I have a very distinct memory of listening to this very song one early morning late in 2011, in that burred season between late fall and early winter. I was re-listening to a handful of albums released that year, trying to nail down my inaugural best albums list for my old blog, Music Insanity. Cults’ self-titled debut was one of two debut albums that caught me by surprise and snuck its way into the running for 2011.

As track one slid into track two, I was standing at Bayview station awaiting the arrival of my commuter train to take me into work. It was so early it was still dark so I could clearly see the lightly falling snow glinting from the glow of the fluorescent light posts. I was shuffling my doc martens in the thinnest of coatings on the asphalt waiting platform, causing rivulets of feathered snow to amass around my feet. But then “Go outside” burst through my iPod earbuds in earnest and it was like the sun came out, warming me from outside and in, and it was as if summer had made a glorious return.

Okay. Yes. I am exaggerating but I am sure you are getting the point here.

Cults are a two-piece indie band from New York, made up of Madeline Follin on vocals and Brian Oblivion (sounds like a stage name to me) on vocals and everything else. When I first listened to the album, I thought to myself: “These two make no attempt to hide their love for shimmering, sunny 60s pop”. Madeline’s vocals are so light, almost to the point of child-like, that it’s unbelievably shocking when she drops the F-bomb at the end of one of the album’s tracks. And that’s probably the point. The music that backs her is washed and filled with effects, so much so that it is sometimes difficult to tell the different instruments apart.

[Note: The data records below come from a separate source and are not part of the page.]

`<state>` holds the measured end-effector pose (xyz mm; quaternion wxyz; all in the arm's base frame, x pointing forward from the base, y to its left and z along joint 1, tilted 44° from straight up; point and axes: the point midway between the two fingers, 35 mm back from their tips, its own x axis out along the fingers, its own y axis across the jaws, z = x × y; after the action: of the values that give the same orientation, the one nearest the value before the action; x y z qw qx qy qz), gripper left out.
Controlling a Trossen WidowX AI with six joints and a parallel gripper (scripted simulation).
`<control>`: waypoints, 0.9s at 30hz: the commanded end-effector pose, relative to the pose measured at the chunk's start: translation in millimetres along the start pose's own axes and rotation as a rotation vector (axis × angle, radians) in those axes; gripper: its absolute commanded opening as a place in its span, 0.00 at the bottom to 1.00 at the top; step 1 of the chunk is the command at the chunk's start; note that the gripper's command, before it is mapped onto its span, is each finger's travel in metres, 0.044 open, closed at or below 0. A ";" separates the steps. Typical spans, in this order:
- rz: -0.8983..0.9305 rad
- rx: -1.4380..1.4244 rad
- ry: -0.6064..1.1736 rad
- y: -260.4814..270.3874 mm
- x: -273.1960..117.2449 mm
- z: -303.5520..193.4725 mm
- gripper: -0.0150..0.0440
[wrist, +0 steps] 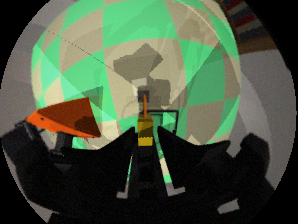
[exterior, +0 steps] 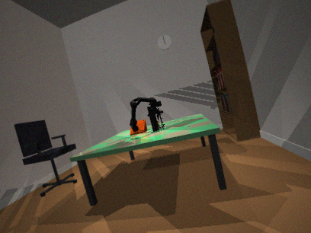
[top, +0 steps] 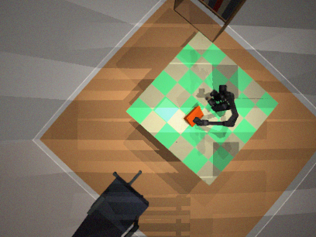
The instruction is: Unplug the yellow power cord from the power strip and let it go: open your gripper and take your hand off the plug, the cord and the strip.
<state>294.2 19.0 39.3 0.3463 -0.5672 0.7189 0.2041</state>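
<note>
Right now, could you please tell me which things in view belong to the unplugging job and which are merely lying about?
Job: yellow plug, its cord, the claw, open around the plug. The power strip I cannot make out.
Lying about: orange block, office chair, bookcase, wall clock.
</note>
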 end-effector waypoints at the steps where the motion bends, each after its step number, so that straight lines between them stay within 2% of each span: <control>1: 0.006 -0.011 0.010 2.5 2.8 -4.3 0.53; 22: 0.006 -0.011 0.010 2.5 14.8 -4.5 0.53; 26: 0.004 -0.002 0.004 1.1 12.6 -3.6 0.35; 27: 0.004 -0.002 0.004 1.1 12.6 -3.6 0.34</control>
<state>290.7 8.3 32.4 0.3437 -0.5666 0.7204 0.2046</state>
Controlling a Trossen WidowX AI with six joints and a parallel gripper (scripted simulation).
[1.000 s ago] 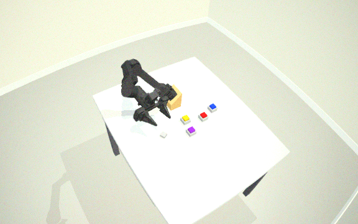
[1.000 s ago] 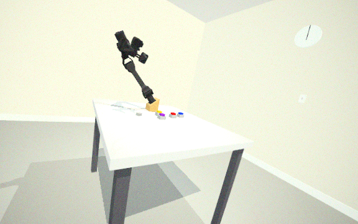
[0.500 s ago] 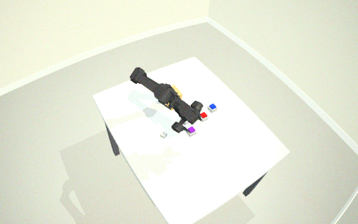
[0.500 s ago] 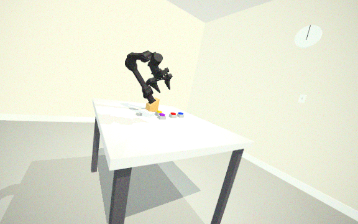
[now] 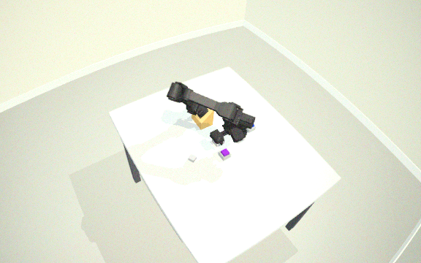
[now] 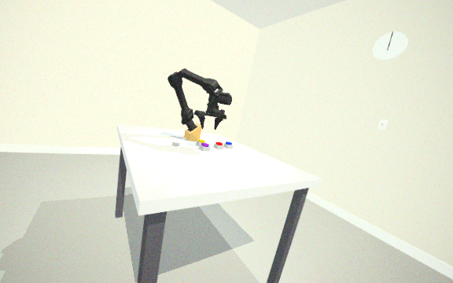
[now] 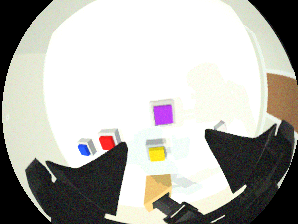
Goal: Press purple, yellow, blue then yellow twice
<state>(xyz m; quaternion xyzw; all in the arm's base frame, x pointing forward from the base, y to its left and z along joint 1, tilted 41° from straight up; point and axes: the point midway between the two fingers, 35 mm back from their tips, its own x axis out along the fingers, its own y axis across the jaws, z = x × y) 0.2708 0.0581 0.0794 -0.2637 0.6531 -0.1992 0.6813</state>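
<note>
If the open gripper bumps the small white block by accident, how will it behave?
The small white block looks tiny and squat beside the purple button, so it is probably light. It lies flat-faced on the table, so it would likely slide, not roll or tip.

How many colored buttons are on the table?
4: yellow button between the open gripper's fingers, purple button just beyond it, red button and blue button side by side off to one side.

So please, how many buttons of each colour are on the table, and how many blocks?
Purple button: 1
Yellow button: 1
Red button: 1
Blue button: 1
Small white block: 1
Total: 5 things, 4 buttons and 1 block
</note>
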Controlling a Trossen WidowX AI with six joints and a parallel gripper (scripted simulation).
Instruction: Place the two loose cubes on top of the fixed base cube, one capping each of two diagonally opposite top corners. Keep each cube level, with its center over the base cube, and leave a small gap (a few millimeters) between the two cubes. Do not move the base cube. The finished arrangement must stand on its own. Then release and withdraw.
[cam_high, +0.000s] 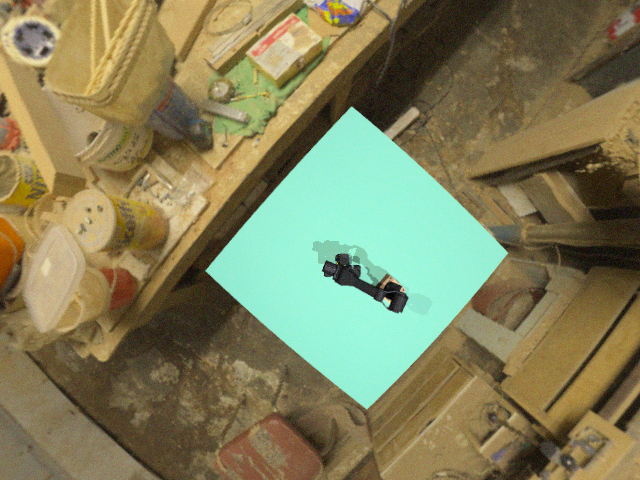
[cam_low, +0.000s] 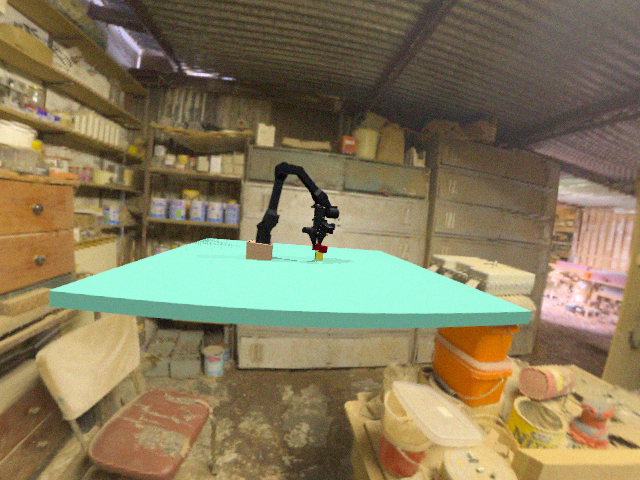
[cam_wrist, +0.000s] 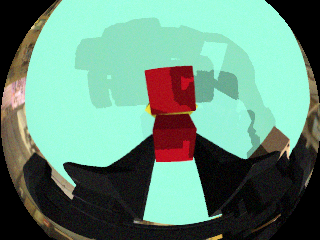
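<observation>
The yellow base cube (cam_low: 318, 255) (cam_wrist: 149, 109) stands on the turquoise table, mostly hidden by red in the wrist view. One loose red cube (cam_low: 323, 249) (cam_wrist: 169, 91) rests on its far part as the wrist camera looks. My gripper (cam_low: 316, 244) (cam_wrist: 174, 138) points down, shut on the other red cube (cam_wrist: 174, 146), and holds it at the near side over the base cube. The two red cubes look close together, with a thin yellow strip between them in the wrist view. In the exterior view they merge; whether the held cube touches the base is unclear. The arm hides all cubes in the top view.
A brown box (cam_high: 386, 280) (cam_low: 258, 251) (cam_wrist: 273, 143) stands on the turquoise table (cam_high: 356, 180) (cam_low: 289, 289) by the arm's foot, left of the cubes in the exterior view. The arm (cam_high: 364, 286) (cam_low: 301, 178) arches from there to the cubes.
</observation>
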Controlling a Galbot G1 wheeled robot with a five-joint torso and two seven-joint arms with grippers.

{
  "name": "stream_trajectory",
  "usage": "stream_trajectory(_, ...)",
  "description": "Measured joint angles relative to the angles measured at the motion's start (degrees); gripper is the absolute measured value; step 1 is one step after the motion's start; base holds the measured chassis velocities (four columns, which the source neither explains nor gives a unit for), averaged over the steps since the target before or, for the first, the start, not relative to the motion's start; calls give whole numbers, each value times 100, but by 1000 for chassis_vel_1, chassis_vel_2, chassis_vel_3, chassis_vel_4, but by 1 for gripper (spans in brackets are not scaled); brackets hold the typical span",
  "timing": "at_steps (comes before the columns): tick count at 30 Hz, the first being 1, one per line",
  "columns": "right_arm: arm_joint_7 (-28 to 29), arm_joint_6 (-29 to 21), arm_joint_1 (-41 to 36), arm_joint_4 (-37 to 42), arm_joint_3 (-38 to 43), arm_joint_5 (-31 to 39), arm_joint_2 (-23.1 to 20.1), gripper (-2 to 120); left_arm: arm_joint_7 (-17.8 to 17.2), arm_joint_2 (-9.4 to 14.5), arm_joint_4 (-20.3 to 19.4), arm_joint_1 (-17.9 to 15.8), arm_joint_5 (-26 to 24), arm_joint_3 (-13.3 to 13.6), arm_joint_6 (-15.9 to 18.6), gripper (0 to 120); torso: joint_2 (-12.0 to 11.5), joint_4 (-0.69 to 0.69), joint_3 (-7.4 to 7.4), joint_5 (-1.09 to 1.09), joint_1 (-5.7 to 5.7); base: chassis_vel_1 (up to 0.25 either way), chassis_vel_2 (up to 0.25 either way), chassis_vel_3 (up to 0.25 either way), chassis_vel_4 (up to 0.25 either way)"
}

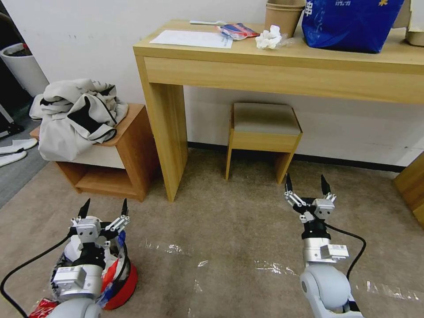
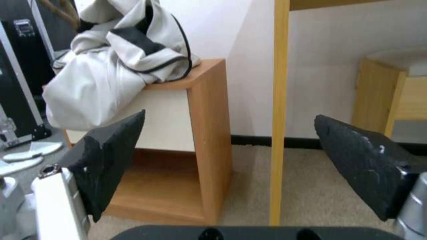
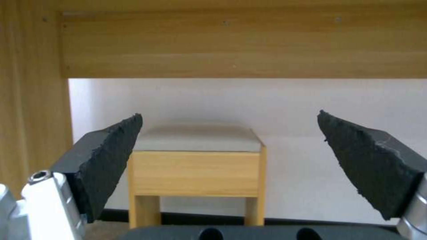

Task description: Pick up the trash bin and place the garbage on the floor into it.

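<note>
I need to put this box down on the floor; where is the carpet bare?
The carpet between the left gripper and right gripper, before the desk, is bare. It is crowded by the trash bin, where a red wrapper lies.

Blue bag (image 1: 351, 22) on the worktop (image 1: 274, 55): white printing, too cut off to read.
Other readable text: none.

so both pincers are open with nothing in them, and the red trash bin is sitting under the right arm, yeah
Not quite. The red trash bin sits on the carpet under the left arm, not the right, as the head view shows. The rest holds: the left pincer and the right pincer are both open with nothing in them.
</note>
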Motion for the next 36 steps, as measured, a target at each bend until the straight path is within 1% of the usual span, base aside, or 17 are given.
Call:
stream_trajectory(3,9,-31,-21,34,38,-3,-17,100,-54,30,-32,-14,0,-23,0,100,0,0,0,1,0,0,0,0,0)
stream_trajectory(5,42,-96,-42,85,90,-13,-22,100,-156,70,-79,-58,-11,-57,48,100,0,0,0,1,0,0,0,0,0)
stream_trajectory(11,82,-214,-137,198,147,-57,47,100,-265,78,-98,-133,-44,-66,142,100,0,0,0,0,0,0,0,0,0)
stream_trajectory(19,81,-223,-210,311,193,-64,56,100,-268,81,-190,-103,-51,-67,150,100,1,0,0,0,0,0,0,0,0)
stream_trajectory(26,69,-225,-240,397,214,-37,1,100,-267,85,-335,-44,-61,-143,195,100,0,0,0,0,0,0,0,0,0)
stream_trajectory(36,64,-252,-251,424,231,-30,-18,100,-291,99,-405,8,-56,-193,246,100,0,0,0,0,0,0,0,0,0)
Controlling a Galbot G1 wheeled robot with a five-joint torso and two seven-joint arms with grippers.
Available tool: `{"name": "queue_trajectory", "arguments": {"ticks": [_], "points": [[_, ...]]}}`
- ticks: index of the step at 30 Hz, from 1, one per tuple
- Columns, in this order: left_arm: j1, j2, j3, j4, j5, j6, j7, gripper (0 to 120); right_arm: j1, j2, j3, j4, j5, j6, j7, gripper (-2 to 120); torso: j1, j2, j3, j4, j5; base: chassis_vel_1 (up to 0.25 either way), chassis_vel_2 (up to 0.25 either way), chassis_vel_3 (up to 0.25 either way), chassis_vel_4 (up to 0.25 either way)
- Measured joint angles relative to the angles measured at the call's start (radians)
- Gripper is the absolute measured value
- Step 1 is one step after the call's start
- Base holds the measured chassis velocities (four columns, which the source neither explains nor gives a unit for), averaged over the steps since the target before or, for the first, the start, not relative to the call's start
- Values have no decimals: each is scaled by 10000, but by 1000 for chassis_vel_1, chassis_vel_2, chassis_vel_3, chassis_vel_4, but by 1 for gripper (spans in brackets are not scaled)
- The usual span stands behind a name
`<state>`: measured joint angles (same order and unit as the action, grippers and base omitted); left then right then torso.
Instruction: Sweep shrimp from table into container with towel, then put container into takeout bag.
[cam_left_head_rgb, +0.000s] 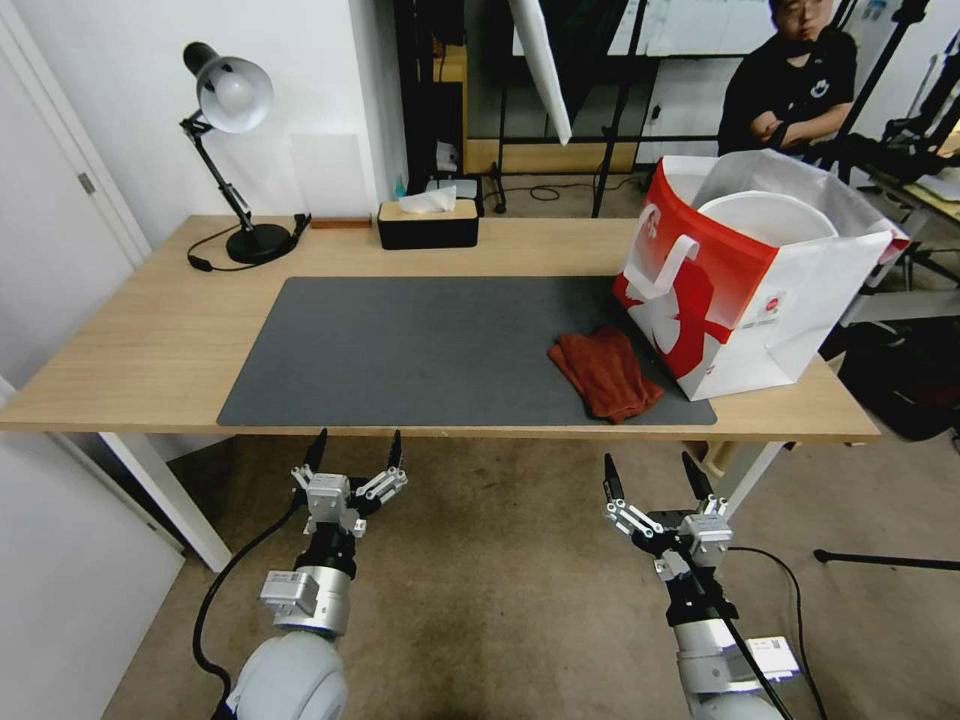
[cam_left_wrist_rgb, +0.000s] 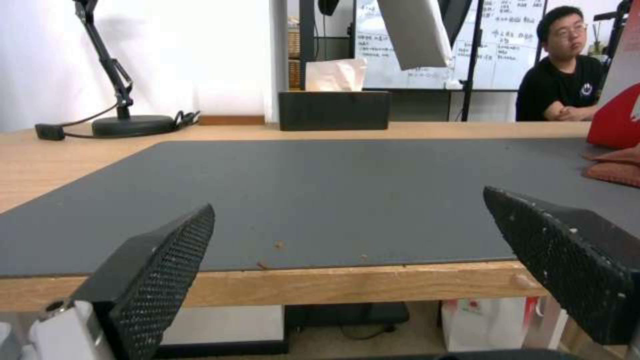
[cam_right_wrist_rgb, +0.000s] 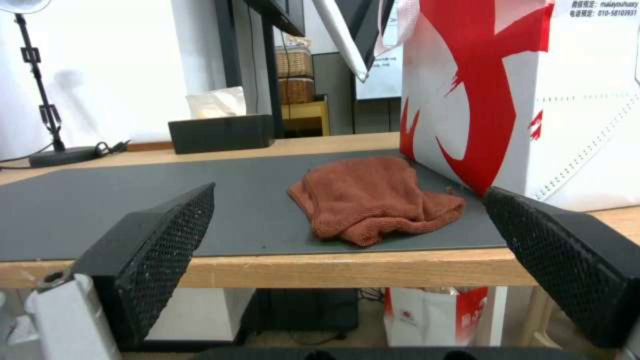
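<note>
The red-and-white takeout bag (cam_left_head_rgb: 740, 300) stands on the right end of the wooden table (cam_left_head_rgb: 150, 340), and the white container (cam_left_head_rgb: 765, 217) sits inside it. No shrimp are in view. A rust-red towel (cam_left_head_rgb: 605, 372) lies crumpled on the dark grey mat (cam_left_head_rgb: 420, 350), touching the bag's front left corner (cam_right_wrist_rgb: 467, 150). My left gripper (cam_left_head_rgb: 359, 440) hangs open just below the table's front edge, empty. Further right, my right gripper (cam_left_head_rgb: 648, 462) is also open and empty, level with the table edge and facing the towel (cam_right_wrist_rgb: 373, 200).
A desk lamp (cam_left_head_rgb: 235, 100) and a black tissue box (cam_left_head_rgb: 427, 225) stand along the table's far side. Small crumbs dot the mat near its front edge (cam_left_wrist_rgb: 280, 245). Another red-and-white bag (cam_right_wrist_rgb: 433, 315) sits on the floor under the table.
</note>
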<state>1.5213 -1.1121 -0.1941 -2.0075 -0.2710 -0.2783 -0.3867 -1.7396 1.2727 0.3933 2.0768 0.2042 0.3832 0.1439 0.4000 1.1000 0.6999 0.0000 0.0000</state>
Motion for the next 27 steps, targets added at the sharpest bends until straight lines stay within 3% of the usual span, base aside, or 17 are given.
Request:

“Go outside” is still incidentally my favourite track on the album but it is by no means an aberration. It is a seemingly light and fluffy song about going outside to enjoy life outdoors but if you listen a bit closer, you can discern soundbite samples of cult leader Jim Jones. Adding another layer of sinister is the video’s use of archive news footage from Jonestown. Indeed, the song seems to be employing, much like throughout the rest of the album, a theatrical technique I learned in high school drama class when studying Bertolt Brecht: namely, disguising that dark subject matter behind the cheery veneer of the music. If you’ve ever listened to the lyrics of “Mack the Knife” (by Brecht, not Cults), you know what I mean.

But before I start getting highbrow or anything, I’m going to drop the mic right there and allow the song to speak for itself. Enjoy.